## Information
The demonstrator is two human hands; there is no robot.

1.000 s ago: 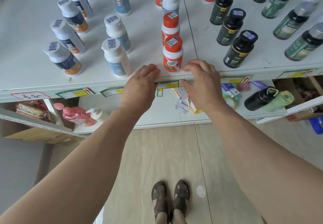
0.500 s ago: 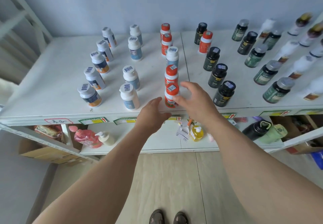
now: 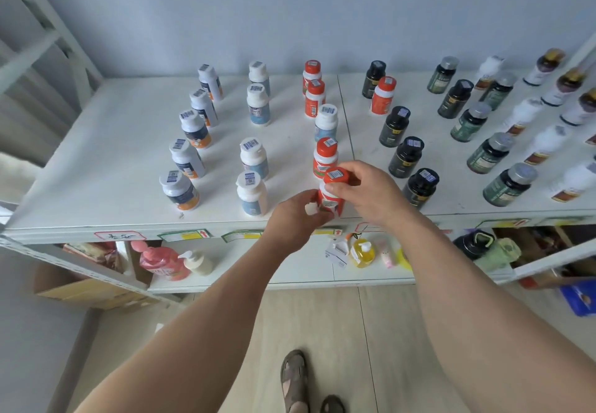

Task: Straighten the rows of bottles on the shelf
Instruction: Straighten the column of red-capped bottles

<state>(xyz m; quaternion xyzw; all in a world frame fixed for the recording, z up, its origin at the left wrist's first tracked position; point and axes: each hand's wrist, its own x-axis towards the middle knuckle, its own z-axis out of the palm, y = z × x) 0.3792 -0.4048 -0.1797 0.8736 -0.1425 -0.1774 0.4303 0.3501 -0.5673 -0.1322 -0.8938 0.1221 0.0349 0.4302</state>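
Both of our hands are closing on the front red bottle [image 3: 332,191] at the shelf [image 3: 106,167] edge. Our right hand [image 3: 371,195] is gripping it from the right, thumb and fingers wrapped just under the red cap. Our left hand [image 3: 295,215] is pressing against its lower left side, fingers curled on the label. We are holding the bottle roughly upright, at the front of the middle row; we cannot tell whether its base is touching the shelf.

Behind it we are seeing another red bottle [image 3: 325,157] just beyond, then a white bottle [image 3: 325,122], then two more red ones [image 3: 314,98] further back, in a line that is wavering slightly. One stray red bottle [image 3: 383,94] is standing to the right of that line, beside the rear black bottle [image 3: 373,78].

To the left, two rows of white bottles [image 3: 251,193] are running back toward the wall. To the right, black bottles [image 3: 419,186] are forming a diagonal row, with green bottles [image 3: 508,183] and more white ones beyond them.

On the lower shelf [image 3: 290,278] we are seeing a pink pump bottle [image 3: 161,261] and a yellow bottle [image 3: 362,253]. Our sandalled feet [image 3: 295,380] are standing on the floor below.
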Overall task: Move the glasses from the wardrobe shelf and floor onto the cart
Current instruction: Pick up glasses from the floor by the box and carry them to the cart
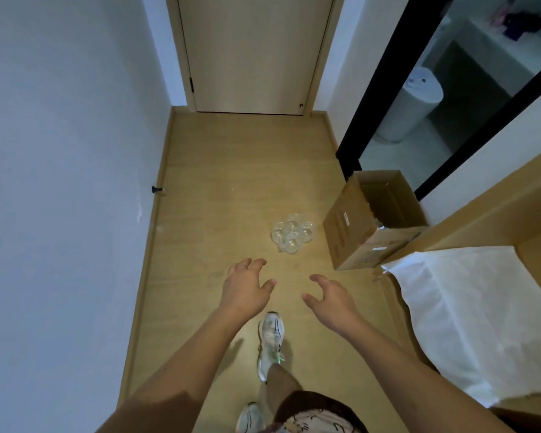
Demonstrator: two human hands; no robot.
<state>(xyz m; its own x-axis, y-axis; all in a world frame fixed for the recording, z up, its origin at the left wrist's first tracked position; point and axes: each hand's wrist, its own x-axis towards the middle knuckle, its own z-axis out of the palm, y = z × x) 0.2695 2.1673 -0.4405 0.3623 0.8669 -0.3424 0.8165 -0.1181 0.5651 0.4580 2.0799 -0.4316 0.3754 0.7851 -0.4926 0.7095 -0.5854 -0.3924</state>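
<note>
Several clear glasses stand bunched together on the wooden floor, a little left of a cardboard box. My left hand reaches out above the floor just short of the cluster, fingers spread and loosely bent, holding nothing. My right hand is stretched forward beside it, to the right, fingers also spread and empty. Neither hand touches a glass. No cart or wardrobe shelf is in view.
An open cardboard box sits on the floor right of the glasses. A bed with white bedding fills the right side. A closed door ends the corridor; a dark-framed glass doorway is at right. A doorstop sticks out at left.
</note>
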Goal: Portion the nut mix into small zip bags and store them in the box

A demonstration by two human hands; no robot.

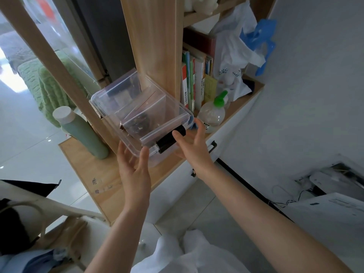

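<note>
Two bare hands are flanking a clear plastic box (137,109), which is sitting lidded on the wooden counter (110,186) against the upright of a shelf unit (153,42). Inside the box, small zip bags (137,123) holding dark nut mix are lying flat, their exact count being hard to make out through the clear walls. A black latch (169,141) is sitting on the box's near end.

On the near left corner of the box, the left hand (132,164) is reaching up, palm toward it and fingers straight and spread, fingertips at the wall; whether they are touching is unclear. At the latch end, the right hand (189,140) is opening its grip likewise, fingers straight and apart, the thumb tip right at the latch and the other fingers beside the box's right corner. Neither hand is curling around anything. Both forearms are stretching up from the lower edge of the view.

Just left of the box, a pale green bottle (82,134) with a white cap is standing on the counter. To the right, books (195,83), a green-capped clear bottle (213,113) and white plastic bags (232,48) are filling the shelf.
</note>
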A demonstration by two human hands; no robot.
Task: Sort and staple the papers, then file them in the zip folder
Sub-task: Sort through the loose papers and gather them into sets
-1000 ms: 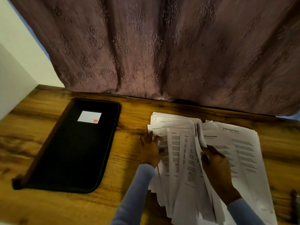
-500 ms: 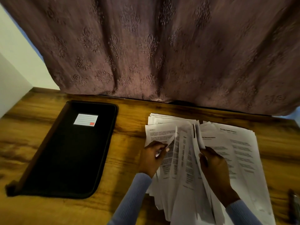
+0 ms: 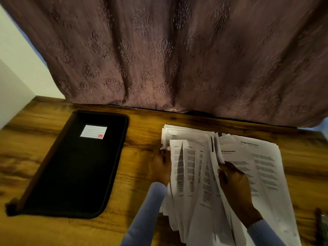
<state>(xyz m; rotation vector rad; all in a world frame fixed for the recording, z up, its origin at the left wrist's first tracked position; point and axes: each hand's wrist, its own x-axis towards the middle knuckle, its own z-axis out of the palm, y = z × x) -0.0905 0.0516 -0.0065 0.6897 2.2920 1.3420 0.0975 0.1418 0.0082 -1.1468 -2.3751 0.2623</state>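
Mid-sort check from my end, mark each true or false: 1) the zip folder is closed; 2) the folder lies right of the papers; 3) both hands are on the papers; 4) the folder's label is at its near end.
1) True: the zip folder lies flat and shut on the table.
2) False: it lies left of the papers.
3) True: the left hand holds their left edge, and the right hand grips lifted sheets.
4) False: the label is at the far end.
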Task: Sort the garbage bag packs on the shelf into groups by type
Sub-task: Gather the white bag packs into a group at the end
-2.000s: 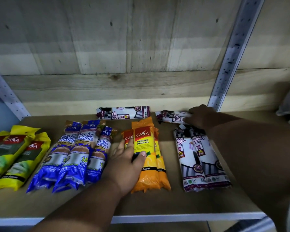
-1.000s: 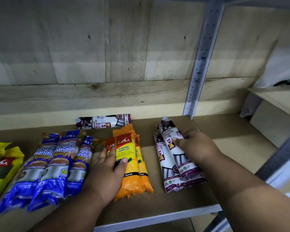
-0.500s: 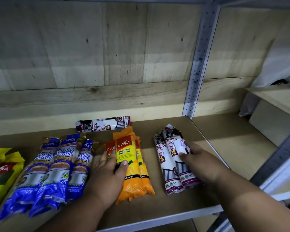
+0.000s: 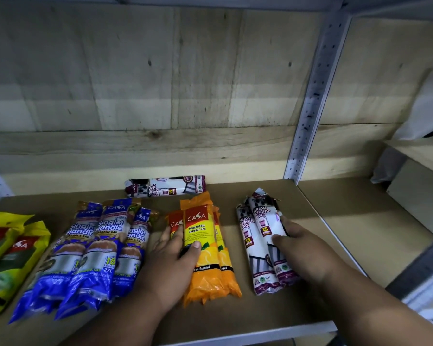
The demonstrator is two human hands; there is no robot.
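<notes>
Item: garbage bag packs, four kinds, laid flat on a wooden shelf point(image 4: 260, 318).

Left hand point(image 4: 171, 264): its grip rests on the orange packs point(image 4: 205, 248), thumb curled over the front of the top pack, fingers along its left edge. Just left of this grip lie three blue packs point(image 4: 90, 255); further left, the yellow packs point(image 4: 8, 255).

Right hand point(image 4: 303, 248): its grip is closed lightly round the right side of the white drawstring packs point(image 4: 263, 243), thumb on the printed face, fingers behind the far edge. These stand well right of the orange group.

Stray: one drawstring pack point(image 4: 165, 186) lies crosswise at the back wall, beyond both grips, apart from its kind.

Handling, by judgement: thin film wrappers over rolled bags, so probably light, soft and slightly yielding, glossy enough to slide on the board or slip from loose fingers. Loose crimped ends would crumple; best taken round the firm middle of the roll. Not fragile.

Status: three groups formed; the stray pack is not yet joined to the white pair.
</notes>
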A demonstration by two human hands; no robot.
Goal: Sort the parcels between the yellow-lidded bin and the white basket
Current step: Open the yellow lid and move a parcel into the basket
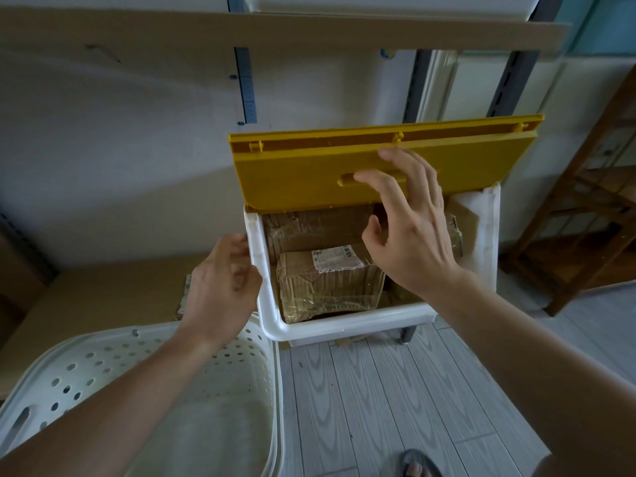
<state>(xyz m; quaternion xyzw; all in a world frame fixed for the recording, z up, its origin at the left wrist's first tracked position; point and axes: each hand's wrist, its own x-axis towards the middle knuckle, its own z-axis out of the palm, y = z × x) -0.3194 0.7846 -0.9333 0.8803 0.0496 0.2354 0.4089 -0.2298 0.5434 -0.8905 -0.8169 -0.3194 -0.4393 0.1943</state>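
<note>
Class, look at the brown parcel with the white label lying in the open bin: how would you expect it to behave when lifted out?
The labelled parcel is wrinkled and dented, so it probably gives under the fingers instead of staying rigid. Its glossy tape wrap may be a little slippery. It looks boxy with flat sides, so it should not roll.

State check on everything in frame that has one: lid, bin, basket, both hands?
Yellow plastic lid: raised, open.
White plastic bin: open, holding taped cardboard parcels.
White perforated basket: empty.
Left hand: loosely curled at bin's rim, holding nothing.
Right hand: open, fingers spread before lid.
</note>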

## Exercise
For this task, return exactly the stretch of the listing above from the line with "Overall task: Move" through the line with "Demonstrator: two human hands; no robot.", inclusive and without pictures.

## Reply
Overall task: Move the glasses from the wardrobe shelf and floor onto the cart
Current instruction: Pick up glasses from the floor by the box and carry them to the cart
Demonstrator: two human hands; no robot.

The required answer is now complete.